▶ Work request: Reproduce nothing beyond the line containing "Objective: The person". From the first line of the data below down to it, copy each line exactly, without the pictures.

▶ Given data:
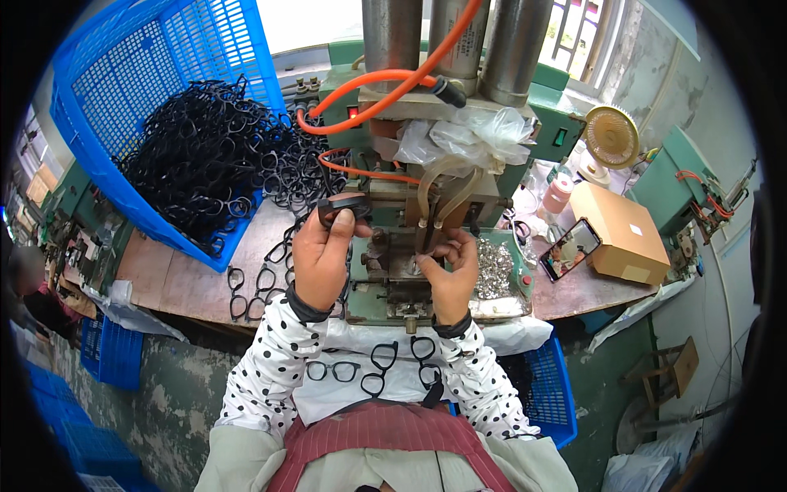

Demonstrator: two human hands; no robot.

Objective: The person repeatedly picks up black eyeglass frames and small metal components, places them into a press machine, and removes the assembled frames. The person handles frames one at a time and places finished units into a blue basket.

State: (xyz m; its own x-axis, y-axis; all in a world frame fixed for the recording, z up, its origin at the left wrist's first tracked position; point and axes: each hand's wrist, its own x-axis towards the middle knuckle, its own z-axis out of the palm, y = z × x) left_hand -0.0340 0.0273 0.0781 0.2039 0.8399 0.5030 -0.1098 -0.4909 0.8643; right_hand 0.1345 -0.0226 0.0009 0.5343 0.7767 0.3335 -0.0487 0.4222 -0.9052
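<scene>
My left hand (322,258) is raised at the left of the green bench machine (365,307), its thumb and fingers closed on a black eyeglass frame (346,199). My right hand (452,277) is at the machine's small metal fixture (407,266), just below two bent tubes (441,205). Its thumb and forefinger are pinched together; whatever lies between them is too small to make out. Right beside this hand, a heap of small shiny metal parts (494,269) fills a tray on the machine's base. Several black eyeglass frames (333,371) lie on white cloth at my lap.
A tilted blue crate (86,123) at the left spills a large pile of black eyeglass frames (197,156) onto the wooden table (176,283). Orange hoses (385,78) loop above my hands. At right are a phone (570,248), a cardboard box (627,234) and a small fan (611,138).
</scene>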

▶ Exercise output:
Demonstrator: two human hands; no robot.

Objective: The person repeatedly picks up black eyeglass frames and small metal components, places them into a press machine, and removes the assembled frames. The person handles frames one at a time and places finished units into a blue basket.

The required output is now complete.